# [EXERCISE AIM]
Could you restate every record below word for word?

# [DATA IN THIS EXERCISE]

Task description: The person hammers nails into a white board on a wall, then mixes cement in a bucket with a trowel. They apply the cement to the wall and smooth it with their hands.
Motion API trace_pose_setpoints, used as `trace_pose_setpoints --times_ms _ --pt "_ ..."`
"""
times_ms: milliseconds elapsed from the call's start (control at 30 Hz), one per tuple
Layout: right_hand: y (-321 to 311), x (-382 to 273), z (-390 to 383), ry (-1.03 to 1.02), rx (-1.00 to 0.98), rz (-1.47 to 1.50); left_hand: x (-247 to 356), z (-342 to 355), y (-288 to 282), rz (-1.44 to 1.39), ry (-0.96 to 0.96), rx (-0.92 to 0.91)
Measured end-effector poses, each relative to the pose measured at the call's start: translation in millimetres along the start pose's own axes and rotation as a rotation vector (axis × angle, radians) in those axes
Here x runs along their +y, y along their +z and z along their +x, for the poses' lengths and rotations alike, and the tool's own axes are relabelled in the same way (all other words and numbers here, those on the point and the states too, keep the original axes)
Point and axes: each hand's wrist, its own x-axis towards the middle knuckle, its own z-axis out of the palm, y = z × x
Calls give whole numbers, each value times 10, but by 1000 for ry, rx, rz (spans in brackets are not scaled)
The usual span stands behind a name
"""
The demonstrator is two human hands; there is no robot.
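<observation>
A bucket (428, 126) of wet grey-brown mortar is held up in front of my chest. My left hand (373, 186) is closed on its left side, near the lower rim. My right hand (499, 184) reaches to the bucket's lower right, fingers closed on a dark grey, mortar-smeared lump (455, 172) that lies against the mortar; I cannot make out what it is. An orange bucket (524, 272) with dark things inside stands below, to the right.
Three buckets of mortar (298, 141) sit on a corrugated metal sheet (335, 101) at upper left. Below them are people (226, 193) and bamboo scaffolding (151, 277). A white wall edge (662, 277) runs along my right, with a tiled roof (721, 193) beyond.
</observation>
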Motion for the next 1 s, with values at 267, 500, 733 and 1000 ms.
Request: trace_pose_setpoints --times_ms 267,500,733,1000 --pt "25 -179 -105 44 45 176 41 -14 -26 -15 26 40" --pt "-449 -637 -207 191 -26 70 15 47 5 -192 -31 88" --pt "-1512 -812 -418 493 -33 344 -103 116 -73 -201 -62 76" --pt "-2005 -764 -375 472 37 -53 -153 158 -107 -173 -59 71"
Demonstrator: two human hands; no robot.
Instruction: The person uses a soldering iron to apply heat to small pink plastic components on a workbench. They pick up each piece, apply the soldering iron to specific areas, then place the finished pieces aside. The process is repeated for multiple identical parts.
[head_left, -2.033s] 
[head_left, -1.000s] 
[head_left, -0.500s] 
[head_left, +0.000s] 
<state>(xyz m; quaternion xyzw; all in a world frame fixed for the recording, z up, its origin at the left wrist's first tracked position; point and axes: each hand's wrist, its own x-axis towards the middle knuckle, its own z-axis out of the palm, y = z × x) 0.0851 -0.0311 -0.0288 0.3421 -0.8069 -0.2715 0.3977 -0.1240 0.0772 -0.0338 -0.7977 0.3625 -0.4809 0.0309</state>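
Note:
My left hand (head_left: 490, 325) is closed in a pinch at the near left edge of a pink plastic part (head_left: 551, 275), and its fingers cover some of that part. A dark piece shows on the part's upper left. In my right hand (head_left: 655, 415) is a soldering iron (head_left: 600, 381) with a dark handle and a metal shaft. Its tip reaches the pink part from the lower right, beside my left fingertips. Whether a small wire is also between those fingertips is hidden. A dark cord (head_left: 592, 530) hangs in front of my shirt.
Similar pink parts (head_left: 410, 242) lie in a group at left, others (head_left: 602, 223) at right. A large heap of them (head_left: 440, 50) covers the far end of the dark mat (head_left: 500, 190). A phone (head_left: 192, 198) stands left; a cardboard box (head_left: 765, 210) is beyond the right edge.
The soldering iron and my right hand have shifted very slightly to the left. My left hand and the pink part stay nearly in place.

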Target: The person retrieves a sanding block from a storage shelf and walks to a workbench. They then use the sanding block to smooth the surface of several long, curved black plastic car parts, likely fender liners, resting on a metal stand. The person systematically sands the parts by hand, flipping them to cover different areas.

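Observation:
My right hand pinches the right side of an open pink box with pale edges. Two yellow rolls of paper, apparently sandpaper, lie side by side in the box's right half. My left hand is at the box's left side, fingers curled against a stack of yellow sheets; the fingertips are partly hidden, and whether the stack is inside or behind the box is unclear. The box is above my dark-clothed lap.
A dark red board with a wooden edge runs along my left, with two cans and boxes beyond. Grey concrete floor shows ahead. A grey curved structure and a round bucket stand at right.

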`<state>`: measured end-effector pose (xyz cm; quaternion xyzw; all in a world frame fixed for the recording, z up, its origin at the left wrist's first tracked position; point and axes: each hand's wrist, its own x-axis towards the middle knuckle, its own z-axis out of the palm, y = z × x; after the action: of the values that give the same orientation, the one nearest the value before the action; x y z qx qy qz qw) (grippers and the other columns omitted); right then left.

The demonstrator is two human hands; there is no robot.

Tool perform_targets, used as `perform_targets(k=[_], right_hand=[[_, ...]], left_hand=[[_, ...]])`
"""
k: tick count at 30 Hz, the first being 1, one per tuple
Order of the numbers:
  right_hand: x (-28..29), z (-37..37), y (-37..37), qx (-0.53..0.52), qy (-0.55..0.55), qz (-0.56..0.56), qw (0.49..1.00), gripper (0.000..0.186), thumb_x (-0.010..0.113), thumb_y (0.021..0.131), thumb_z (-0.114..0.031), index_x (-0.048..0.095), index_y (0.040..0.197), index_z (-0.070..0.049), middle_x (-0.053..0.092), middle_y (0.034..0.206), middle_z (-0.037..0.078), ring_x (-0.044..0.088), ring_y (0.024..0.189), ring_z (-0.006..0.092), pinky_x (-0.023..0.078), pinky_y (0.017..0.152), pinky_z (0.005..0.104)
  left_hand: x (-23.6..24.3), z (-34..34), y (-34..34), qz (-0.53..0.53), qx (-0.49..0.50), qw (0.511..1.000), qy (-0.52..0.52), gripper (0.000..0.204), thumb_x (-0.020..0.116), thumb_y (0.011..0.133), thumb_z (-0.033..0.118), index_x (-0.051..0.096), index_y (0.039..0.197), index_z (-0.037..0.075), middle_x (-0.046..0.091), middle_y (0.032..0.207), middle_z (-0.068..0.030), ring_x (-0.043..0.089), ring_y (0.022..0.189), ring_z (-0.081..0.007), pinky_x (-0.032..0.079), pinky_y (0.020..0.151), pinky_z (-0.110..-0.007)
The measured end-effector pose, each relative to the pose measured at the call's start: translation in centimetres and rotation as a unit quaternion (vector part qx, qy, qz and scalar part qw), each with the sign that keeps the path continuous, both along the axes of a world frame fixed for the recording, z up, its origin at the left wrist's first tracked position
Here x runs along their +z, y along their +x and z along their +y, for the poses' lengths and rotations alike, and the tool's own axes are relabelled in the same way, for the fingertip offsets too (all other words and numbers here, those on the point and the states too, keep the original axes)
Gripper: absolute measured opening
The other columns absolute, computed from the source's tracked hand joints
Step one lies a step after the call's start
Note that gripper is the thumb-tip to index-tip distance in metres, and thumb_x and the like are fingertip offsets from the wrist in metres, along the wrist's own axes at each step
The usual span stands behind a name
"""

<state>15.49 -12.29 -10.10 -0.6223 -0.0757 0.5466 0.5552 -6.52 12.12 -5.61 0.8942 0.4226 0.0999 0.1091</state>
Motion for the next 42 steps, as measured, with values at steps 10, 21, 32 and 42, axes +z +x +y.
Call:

# [SOLUTION FOR THIS EXERCISE]
Task description: The person hammers nails into a white board on a wall, then mixes cement in a bucket with a trowel. They apply the cement to the wall and smooth it with their hands.
Motion API trace_pose_setpoints, used as `trace_pose_setpoints --times_ms _ --pt "_ ..."`
"""
times_ms: milliseconds elapsed from the call's start (control at 30 Hz), one per tuple
Layout: right_hand: y (-321 to 311), x (-382 to 273), z (-390 to 383), ry (-1.03 to 1.02), rx (-1.00 to 0.98), rz (-1.47 to 1.50); left_hand: x (-247 to 356), z (-342 to 355), y (-288 to 282), rz (-1.44 to 1.39), ry (-0.96 to 0.96), rx (-0.92 to 0.91)
Measured end-effector poses, each relative to the pose measured at the call's start: translation in millimetres along the start pose's own axes and rotation as a rotation vector (axis × angle, radians) in those axes
Here x runs along their +y, y along their +z and z along their +x, for the poses' lengths and rotations alike, and the tool's own axes are relabelled in the same way (all other words and numbers here, those on the point and the states too, keep the original axes)
Point and axes: each hand's wrist, its own x-axis towards the middle knuckle, its own z-axis out of the palm, y = z × x
Calls give whole numbers, each value times 10, but by 1000 for ry, rx, rz (spans in brackets are not scaled)
The usual span stands behind a name
"""
The demonstrator is two human hands; there is no robot.
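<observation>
A bucket (428, 126) of wet grey-brown mortar is held up in front of my chest. My left hand (373, 186) is closed on its left side, near the lower rim. My right hand (499, 184) reaches to the bucket's lower right, fingers closed on a dark grey, mortar-smeared lump (455, 172) that lies against the mortar; I cannot make out what it is. An orange bucket (524, 272) with dark things inside stands below, to the right.
Three buckets of mortar (298, 141) sit on a corrugated metal sheet (335, 101) at upper left. Below them are people (226, 193) and bamboo scaffolding (151, 277). A white wall edge (662, 277) runs along my right, with a tiled roof (721, 193) beyond.
</observation>
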Motion for the next 1 s, with values at 267, 500, 733 and 1000 ms.
Request: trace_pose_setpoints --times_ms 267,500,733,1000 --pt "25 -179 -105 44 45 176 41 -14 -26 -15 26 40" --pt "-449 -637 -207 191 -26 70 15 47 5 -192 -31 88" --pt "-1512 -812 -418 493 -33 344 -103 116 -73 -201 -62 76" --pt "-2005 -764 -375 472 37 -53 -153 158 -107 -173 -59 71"
Demonstrator: two human hands; no robot.
Instruction: The person uses a soldering iron to apply heat to small pink plastic components on a workbench. They pick up each piece, apply the soldering iron to specific areas, then place the finished pieces aside. The process is repeated for multiple identical parts.
[head_left, -2.033s] 
[head_left, -1.000s] 
[head_left, -0.500s] 
[head_left, +0.000s] 
<state>(xyz m; quaternion xyzw; all in a world frame fixed for the recording, z up, its origin at the left wrist's first tracked position; point and axes: each hand's wrist, its own x-axis towards the middle knuckle, its own z-axis out of the palm, y = z × x) 0.0851 -0.0311 -0.0288 0.3421 -0.8069 -0.2715 0.3977 -0.1240 0.0772 -0.0338 -0.7977 0.3625 -0.4809 0.0309</state>
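Note:
My left hand (head_left: 490, 325) is closed in a pinch at the near left edge of a pink plastic part (head_left: 551, 275), and its fingers cover some of that part. A dark piece shows on the part's upper left. In my right hand (head_left: 655, 415) is a soldering iron (head_left: 600, 381) with a dark handle and a metal shaft. Its tip reaches the pink part from the lower right, beside my left fingertips. Whether a small wire is also between those fingertips is hidden. A dark cord (head_left: 592, 530) hangs in front of my shirt.
Similar pink parts (head_left: 410, 242) lie in a group at left, others (head_left: 602, 223) at right. A large heap of them (head_left: 440, 50) covers the far end of the dark mat (head_left: 500, 190). A phone (head_left: 192, 198) stands left; a cardboard box (head_left: 765, 210) is beyond the right edge.
The soldering iron and my right hand have shifted very slightly to the left. My left hand and the pink part stay nearly in place.
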
Target: The person retrieves a sanding block from a storage shelf and walks to a workbench. They then use the sanding block to smooth the surface of several long, curved black plastic car parts, likely fender liners, resting on a metal stand. The person systematically sands the parts by hand, flipping them to cover different areas.

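Observation:
My right hand pinches the right side of an open pink box with pale edges. Two yellow rolls of paper, apparently sandpaper, lie side by side in the box's right half. My left hand is at the box's left side, fingers curled against a stack of yellow sheets; the fingertips are partly hidden, and whether the stack is inside or behind the box is unclear. The box is above my dark-clothed lap.
A dark red board with a wooden edge runs along my left, with two cans and boxes beyond. Grey concrete floor shows ahead. A grey curved structure and a round bucket stand at right.
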
`<state>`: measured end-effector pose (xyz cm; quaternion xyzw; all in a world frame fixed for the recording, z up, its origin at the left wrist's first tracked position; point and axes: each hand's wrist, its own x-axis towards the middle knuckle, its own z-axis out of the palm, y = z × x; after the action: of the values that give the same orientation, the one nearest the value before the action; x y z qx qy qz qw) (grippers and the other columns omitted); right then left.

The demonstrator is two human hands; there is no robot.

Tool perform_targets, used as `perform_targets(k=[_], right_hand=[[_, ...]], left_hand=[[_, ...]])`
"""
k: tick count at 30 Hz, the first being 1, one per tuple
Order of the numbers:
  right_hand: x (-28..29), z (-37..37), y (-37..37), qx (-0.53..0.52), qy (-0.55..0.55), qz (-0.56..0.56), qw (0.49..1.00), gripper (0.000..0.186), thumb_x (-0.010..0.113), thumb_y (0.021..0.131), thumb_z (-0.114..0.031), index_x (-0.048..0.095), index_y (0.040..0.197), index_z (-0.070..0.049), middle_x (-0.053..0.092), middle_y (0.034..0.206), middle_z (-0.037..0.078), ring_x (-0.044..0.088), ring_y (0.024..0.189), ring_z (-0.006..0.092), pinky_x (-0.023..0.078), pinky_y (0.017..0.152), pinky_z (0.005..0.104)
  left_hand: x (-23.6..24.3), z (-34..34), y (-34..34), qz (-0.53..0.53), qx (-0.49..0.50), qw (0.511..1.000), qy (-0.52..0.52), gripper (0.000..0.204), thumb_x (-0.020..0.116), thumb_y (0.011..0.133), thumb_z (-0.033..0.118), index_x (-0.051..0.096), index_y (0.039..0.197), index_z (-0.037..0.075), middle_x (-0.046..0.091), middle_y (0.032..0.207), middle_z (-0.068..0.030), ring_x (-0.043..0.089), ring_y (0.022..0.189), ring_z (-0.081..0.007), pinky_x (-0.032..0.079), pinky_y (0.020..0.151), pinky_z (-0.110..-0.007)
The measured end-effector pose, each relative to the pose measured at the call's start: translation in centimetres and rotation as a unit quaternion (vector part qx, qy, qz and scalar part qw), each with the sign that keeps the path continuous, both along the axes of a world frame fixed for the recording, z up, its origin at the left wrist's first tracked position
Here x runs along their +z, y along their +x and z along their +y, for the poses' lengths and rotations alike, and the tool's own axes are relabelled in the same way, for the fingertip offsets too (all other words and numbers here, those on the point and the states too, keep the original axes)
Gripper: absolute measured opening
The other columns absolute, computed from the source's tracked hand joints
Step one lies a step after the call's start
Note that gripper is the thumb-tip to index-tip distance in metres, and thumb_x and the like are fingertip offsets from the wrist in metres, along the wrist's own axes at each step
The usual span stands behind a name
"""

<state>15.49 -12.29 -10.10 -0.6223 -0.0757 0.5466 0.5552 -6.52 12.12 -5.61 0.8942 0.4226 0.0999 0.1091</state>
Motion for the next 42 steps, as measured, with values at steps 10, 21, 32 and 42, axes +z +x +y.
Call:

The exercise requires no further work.